Chronique

KHM
Game 2

Junkadelic - 2003

Oui, cet album n’est pas réellement une nouveauté. Game est en effet sorti il y a un an maintenant, mais uniquement aux Etats-Unis et en version CD. Cet album n’est pas réellement une nouveauté mais pour nous, européens, il nous a été impossible de l’écouter, exception faite bien entendu pour les inconditionnels de Kool Keith prêts à débourser des sommes folles en import. Remercions donc Junkadelic Zikmu, jeune label français, d’avoir réédité cet album dans les deux formats (CD et vinyl) en prenant soin d’y ajouter deux titres supplémentaires (deux remixs de DJ Junkaz Lou) et en relookant la pochette pour l’occasion.

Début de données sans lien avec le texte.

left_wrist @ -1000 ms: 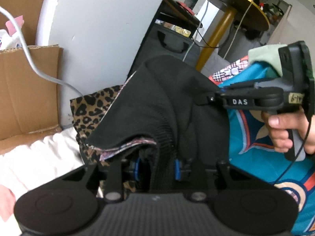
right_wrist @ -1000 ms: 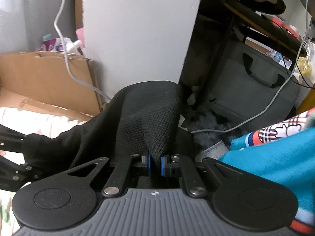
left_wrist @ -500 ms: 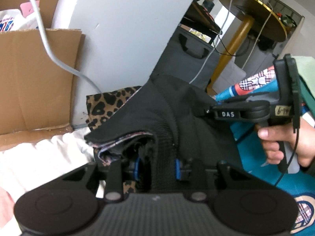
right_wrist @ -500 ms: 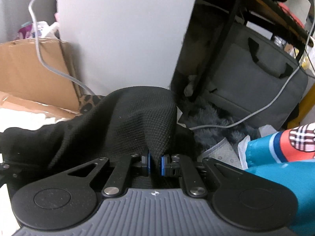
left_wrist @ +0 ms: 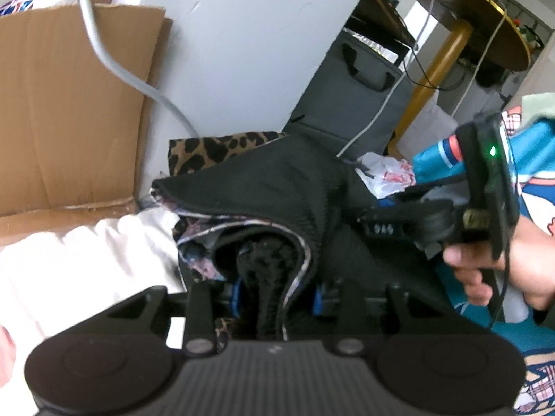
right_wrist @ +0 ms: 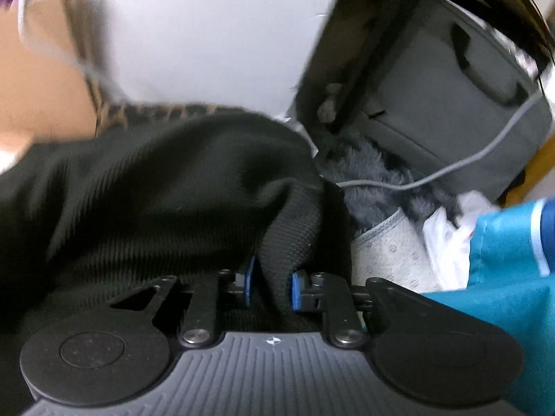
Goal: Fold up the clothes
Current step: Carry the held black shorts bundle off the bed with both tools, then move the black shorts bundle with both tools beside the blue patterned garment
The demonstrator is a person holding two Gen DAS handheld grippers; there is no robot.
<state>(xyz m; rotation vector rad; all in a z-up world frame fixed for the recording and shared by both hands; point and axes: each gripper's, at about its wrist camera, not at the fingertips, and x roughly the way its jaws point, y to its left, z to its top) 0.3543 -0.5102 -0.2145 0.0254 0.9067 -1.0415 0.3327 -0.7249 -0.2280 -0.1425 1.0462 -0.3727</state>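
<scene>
A black waffle-knit garment (left_wrist: 277, 187) fills the lower middle of the left wrist view, its long axis running from lower left to upper right, a pale-lined hem curling open toward the camera. The left gripper (left_wrist: 277, 298) has its blue pads set wide, with bunched black fabric lying between them; a firm pinch cannot be told. In the right wrist view the right gripper (right_wrist: 269, 282) has its jaws partly parted around a thick fold of the same cloth (right_wrist: 156, 187), which stretches toward the left edge. A leopard-print cloth (left_wrist: 215, 149) lies behind it, a teal printed fabric (right_wrist: 510, 253) at right.
</scene>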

A défaut d’avoir sorti ce projet sous le nom d’Analog Brothers comme cela aura pu être le cas, Kool Keith, H Bomb et Marc Live ont préfèré le conduire sous la bannière de KHM (acronyme de Kool, H et Marc). Et bien que KHM soit avant tout un groupe, un trio, chacun s’attardera bien entendu sur les performences de l’ex Ultramagnetic MCs. Il faut en effet reconnaître que Kool Keith accapare l’attention sur tous les projets auxquels il prend part : A much better tomorow et Doctor Octagon avec Dan the Automator, sur le Master of Illusion de Kut Master Kut, ou encore sur Pimp To Eat des Analog Brothers.

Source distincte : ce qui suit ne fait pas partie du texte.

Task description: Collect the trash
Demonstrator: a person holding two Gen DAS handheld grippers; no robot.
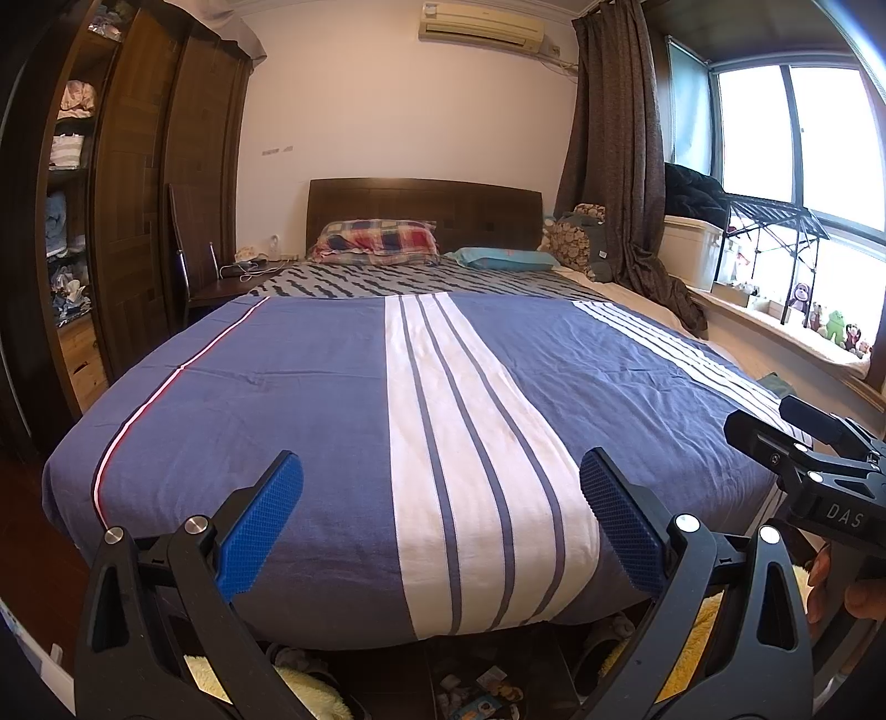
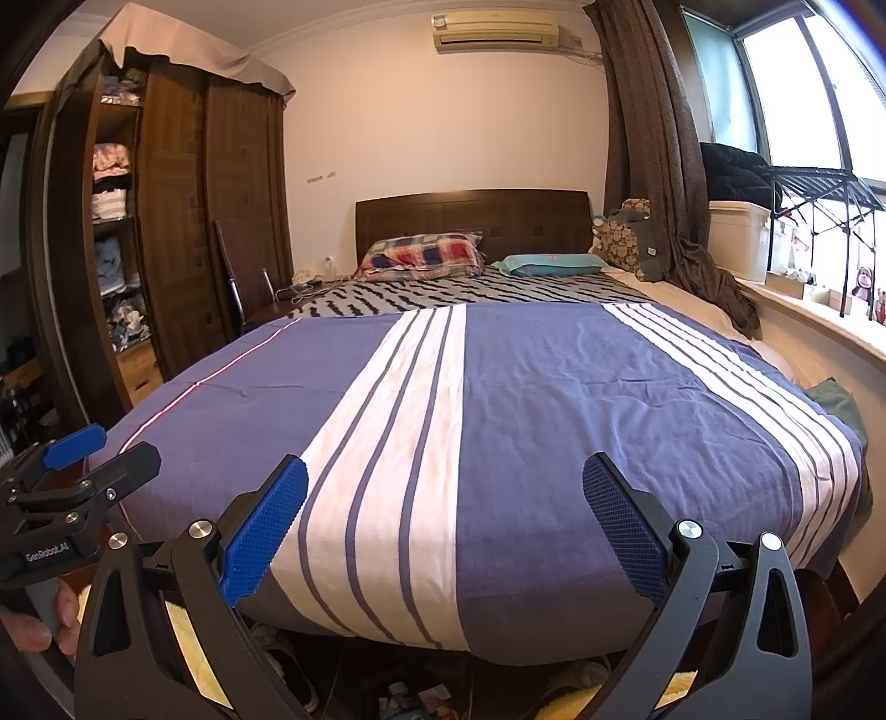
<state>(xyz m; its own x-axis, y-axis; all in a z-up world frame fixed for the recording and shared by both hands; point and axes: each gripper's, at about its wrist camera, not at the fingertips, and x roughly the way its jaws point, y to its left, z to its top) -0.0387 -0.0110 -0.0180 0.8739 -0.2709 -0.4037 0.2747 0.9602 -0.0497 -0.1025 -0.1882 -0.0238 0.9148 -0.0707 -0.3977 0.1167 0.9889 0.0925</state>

Kool Keith nous surprend donc une fois de plus avec un concept dont il a le secret : la défense des valeurs de l’underground et le fait que le hip hop n’est pas un ‘jeu’. Pour illustrer son propos, il s’en remet à la recette qui a fait de lui une icône du rap : la paranoïa. Dr Doom étale donc sa folie en posant des textes hallucinés sur des instrus dépouillés, à la fois synthétiques et sombres, parfaits en somme pour donner naissance à des ambiances angoissantes. Si l’adaptation est quelque peu hasardeuse de prime abord, les écoutes suivantes se révèlent être beaucoup plus agréables. Peu à peu, on prend la mesure du travail réalisé par le concepteur sonore de l’album : Marc Live, qui a vraiment pris le soin de donner une grande homogénéité à l’ensemble. L’essentiel de ses efforts s’est porté sur l’élaboration de nappes vaporeuses assez sales et sur des beats très secs. Inutile de dire que Kool Keith se plait à poser son flow spacial sur ces instrus aux accents futuristes. On pourrait tomber dans la caricature, voire dans des rythmiques bounces cheaps, mais le trio sait fleurter avec aisance sur cette corde raide.

Des trois membres du groupe on ne retiendra bien sûr que les prestations de Kool Keith, son charisme anihilant tout ce qui se passe à ses côtés. H Bomb, même s’il pose de très bons couplets, souffre malheureusement de la comparaison avec le Black Elvis. Pour prétendre s’élever à son niveau il faut une personnalité forte, torturée et un brin déjantée, à son image. Et c’est hors des terres du hip hop qu’il faut aller chercher cet ‘animal’. Du côté de Bristol. Du côté de Tricky. Présent sur ‘Run Dem Red’, l’ex Massive Attack donne la réplique avec talent dans un registre qu’on lui connaît peu (lui qui dit pourtant vouloir sortir un album rap depuis des années), excepté pour son featuring avec Gravediggaz sur ‘Hell is round the corner’. C’est en quelque sorte un renvoi d’ascenceur puisque Kool Keith avait collaboré avec Tricky sur le remix de ‘Evolution Revolution Love’ de l’album  »Blow Back. Sombre » et pesant, l’instru supporte un refrain murmuré particulièrement inquiétant et qui se révèle être une des grande réussites de Game.

Si de très bons titres sortent du lot, comme le superbe ‘Game’, ‘Run Dem Red’, ‘U Jerk Chickens’ ou encore ‘Space’, quelques titres tels que ‘Gotta Do’ et son refrain chanté viennent toutefois ternir l’ensemble de l’album. La démarche globale du projet excuse cependant ces petites fautes de goût. Si le style surprend quelque peu aux premières écoutes, cet album au concept fouillé est finalement très bon et ravira naturellement tous les fans de Kool Keith. Les autres devront s’efforcer de passer outre les sons synthétiques, les beats éclatés et les délires en tous genres pour pouvoir apprécier l’album. Autant dire qu’ils passent à côté de l’essentiel.